Suffice it to say, I learned to ride the bicycle without too many issues - and through daily riding and an ever increasing interest in how the parts worked, I was well on the way to my present compulsion, need, and desire for all things bi-cycle. After taking the Schwinn to a bike shop and complaining of outrageous back pain, I was told the bicycle was about 4 sizes too small for me. They set me up on a monstrously large bike and it fit and was a revelation to my atrophying back. So I got a new bike (not pictured) and donated the Schwinn to a friend who still rides it lovingly to this day. My new bike was a low-end fixed gear that was promptly stolen after 3 months of use outside a bagel shop. I hope someone is enjoying it (or its various stripped-off parts) - I did, for the short time I rode it as it gave me a brief but thorough look into the world of fixies - a dangerously associative world I may not have escaped if my ride hadn’t gotten jacked. Despite thinking not all that highly of the New York fixed-gear order, I got another fixed-gear bicycle (bottom left) - but a nice, proper one. It was not long before I threw a freewheel on there though, and indulged myself a little coasting. The rest of My Year In Bicycles involves a lot of conversing with my old roommate who bequeathed the Schwinn to me about bicycle parts, trips we’ll take, and bicycles we need to buy.
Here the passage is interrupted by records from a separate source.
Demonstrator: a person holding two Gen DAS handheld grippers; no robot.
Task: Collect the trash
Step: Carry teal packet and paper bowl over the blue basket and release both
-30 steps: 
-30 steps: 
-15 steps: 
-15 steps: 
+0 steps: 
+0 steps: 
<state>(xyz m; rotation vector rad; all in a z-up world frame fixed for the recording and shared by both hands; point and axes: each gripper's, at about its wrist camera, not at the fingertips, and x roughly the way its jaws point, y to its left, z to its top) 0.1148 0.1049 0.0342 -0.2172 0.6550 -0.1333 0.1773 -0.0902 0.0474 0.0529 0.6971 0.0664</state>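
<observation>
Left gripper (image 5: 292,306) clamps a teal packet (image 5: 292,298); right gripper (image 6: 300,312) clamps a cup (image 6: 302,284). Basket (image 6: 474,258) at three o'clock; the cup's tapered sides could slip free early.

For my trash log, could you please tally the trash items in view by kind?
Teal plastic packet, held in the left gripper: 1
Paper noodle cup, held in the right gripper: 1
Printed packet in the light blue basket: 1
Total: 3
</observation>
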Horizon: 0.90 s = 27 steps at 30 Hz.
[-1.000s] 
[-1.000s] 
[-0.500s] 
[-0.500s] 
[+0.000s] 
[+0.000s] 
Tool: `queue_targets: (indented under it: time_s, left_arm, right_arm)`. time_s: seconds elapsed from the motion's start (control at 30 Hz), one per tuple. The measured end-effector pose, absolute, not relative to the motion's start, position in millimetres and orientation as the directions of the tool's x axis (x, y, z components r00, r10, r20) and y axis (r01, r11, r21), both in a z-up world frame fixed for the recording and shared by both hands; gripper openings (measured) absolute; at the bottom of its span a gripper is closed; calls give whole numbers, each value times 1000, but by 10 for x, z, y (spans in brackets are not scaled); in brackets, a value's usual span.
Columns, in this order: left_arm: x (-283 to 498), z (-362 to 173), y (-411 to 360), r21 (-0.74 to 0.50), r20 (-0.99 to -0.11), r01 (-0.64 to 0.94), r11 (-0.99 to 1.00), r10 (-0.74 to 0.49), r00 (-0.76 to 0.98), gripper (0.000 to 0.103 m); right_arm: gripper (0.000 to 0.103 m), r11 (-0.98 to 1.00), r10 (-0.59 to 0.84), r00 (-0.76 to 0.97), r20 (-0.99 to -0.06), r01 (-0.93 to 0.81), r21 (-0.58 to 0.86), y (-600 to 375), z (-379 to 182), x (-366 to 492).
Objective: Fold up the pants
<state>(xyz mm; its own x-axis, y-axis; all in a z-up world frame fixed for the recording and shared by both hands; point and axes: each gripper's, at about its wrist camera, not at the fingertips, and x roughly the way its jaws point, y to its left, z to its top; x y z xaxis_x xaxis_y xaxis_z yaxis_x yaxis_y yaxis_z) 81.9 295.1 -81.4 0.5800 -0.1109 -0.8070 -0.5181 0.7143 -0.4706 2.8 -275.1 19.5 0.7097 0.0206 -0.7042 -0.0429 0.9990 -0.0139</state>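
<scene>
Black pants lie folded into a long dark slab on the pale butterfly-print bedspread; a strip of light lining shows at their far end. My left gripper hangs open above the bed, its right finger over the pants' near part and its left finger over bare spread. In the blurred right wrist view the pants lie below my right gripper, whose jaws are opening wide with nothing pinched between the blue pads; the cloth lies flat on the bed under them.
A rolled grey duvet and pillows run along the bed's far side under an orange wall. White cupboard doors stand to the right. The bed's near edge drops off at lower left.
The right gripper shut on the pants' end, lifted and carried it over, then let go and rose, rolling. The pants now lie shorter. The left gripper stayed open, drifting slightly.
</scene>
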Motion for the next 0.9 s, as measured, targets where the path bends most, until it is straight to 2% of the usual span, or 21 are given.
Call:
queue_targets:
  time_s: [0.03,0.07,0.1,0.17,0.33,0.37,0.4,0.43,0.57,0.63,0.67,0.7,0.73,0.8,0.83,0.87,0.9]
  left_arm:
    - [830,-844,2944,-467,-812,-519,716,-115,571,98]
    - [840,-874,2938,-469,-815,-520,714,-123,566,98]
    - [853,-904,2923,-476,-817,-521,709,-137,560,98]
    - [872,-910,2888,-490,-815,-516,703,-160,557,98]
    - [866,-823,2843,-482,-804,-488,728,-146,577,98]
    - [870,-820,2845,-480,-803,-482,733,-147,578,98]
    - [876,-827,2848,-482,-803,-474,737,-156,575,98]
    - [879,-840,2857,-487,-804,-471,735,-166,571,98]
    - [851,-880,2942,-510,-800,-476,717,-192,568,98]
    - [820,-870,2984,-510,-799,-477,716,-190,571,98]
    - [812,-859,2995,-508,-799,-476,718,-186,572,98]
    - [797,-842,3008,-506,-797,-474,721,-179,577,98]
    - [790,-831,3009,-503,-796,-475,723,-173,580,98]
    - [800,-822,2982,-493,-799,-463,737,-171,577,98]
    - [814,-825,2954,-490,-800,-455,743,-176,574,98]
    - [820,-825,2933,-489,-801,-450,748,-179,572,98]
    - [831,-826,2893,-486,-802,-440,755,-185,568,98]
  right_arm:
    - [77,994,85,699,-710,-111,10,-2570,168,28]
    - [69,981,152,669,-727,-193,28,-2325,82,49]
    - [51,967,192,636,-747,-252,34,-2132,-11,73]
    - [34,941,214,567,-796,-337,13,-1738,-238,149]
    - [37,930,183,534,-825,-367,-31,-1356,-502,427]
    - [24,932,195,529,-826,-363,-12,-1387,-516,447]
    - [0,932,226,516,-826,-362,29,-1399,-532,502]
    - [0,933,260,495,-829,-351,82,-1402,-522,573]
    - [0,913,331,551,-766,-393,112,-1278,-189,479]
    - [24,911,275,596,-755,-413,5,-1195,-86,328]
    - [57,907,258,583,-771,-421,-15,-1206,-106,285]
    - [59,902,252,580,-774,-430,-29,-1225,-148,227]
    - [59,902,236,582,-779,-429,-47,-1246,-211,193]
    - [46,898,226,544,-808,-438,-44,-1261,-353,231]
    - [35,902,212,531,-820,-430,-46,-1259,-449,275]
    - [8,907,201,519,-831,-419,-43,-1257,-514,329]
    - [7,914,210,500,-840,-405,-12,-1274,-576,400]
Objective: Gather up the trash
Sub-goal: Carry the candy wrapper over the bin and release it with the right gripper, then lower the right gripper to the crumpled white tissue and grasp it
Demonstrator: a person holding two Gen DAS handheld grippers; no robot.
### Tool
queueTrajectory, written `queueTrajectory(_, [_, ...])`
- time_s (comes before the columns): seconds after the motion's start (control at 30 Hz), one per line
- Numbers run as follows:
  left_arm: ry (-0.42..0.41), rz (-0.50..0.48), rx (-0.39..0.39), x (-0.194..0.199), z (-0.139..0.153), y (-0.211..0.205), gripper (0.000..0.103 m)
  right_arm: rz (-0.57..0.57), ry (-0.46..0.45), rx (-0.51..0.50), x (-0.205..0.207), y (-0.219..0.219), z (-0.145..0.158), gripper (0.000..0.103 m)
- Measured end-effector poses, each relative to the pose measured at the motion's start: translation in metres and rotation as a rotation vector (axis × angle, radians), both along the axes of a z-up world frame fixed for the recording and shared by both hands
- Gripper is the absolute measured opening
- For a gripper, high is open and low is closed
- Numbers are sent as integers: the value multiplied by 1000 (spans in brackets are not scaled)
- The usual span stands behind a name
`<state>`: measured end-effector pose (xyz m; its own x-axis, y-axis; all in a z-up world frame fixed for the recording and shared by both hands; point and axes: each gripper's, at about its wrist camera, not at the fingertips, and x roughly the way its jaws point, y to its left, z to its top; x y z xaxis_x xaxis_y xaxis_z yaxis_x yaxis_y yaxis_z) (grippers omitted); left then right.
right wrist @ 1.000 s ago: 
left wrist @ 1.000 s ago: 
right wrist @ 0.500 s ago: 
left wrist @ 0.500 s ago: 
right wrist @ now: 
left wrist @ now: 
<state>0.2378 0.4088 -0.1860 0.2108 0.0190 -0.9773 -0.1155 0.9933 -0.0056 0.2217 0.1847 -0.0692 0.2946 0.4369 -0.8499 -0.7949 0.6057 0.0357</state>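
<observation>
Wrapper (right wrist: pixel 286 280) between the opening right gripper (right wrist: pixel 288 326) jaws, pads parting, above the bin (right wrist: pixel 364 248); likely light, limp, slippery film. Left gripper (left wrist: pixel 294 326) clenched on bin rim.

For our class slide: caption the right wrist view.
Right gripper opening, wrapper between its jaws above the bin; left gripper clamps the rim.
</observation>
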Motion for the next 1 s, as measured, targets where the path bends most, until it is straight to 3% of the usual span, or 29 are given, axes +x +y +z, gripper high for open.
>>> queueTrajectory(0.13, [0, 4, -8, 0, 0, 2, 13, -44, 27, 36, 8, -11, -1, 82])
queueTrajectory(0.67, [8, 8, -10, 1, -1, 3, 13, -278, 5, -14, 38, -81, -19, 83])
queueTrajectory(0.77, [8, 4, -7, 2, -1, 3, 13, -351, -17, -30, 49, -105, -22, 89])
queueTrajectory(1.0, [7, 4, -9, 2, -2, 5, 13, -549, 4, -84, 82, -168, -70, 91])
We’ve both begun a small collection at 2 a piece with a 5 bike plan in the works. My latest acquisition is an old French road bike (bottom right) from the mid 70s that I rescued from a Salvation Army and cleaned, painted and rebuilt as a fairly faithful restoration. I’ve begun training on this monster for a long trip myself and the Scwhinn’s original master are planning. I will always think very fondly of that little bicycle and the awfully wonderful time I had riding it.